6) Your breath smells, horribly. and I know why. remember when I first got you and I thought that you held it untill it was time to go outside? Now I know better. I make sure to put you out atleast every 4 hours or so, I even come home on lunch breaks to do it, but sometimes Im just not quick enough for you. So what do you do? You squat, do the deed, AND THEN EAT IT! While I applaud your recycling technique, that is fucking sick. I think that is why you are so retarded sometimes, you are suffering from menangitus.

7) And while we are on the topic of poop, is that cat box like a gold mine for you? Does the litter add a satifying amount of crunch or something? I should not have to guard the cat box from a poop theif!

8) You are one of the pickiest eaters I have ever met. We buy you the nice dog food, the expensive little pouches and what do you do? you eat the cat food. my god it cant taste that bad. beef stew with carrots, chicken breast in greavy, for god sakes you eat turds! just eat the damn food.

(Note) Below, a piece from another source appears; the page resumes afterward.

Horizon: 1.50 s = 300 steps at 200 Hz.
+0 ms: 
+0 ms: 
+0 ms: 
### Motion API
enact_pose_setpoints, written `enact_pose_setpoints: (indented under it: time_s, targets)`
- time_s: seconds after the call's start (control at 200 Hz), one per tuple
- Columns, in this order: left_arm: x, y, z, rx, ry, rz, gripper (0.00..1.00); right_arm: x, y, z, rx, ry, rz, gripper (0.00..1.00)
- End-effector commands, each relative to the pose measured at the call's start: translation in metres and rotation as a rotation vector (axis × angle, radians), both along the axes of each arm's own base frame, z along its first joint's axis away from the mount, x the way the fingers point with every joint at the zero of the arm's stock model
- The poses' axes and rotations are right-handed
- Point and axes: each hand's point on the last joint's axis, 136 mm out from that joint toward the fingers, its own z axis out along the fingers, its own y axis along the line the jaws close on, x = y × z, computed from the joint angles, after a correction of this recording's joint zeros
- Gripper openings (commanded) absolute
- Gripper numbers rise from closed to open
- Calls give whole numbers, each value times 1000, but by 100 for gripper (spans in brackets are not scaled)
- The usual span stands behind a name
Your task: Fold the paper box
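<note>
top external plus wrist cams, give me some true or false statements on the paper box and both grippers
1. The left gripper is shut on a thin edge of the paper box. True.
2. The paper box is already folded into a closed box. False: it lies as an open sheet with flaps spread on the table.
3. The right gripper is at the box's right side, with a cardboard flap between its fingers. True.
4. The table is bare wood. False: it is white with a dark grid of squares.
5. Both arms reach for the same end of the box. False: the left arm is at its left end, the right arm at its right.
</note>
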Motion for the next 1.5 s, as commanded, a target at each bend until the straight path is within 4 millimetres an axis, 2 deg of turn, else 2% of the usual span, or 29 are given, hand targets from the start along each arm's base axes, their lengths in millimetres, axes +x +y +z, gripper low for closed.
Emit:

9) You are all bark. I understand, I watched that episode of the dog whisperer, you are possesive of me. You see me as your female or something, and you want to protect that. I get it, but guess what, Adam is above you. The family structure goes like this, Mommy and Daddy, then the cat, then Dick, then you. In that order.

That little growling thing you do to Adam when he tries to move you out of the way in bed isnt cool. But at least have a bite to go with the viciousness. I have seen pomeranians that are smaller than you bite off fingers. You just make angry noises and then run behind me, where you promptly soil yourself. Thanks dog, your such a good protecter.

I will not have our friends come over and let you lick their face after you just recycled breakfast. Do you like the little listerine breath strips I put on your tongue sometimes? I am going to start bumping those up, and if you though cool winter was bad, think about the cinnimon. Speaking of breath, I found these wonderful little pills at Petsmart today, evidently they make your butt taste bad. Those little chewy things I give you are not treats, but you dont know the difference.

Now I do love you, and you know that I would never abandon you, but I want this relationship to work. We have to make certain changes in order to make this work. I hope you undertand.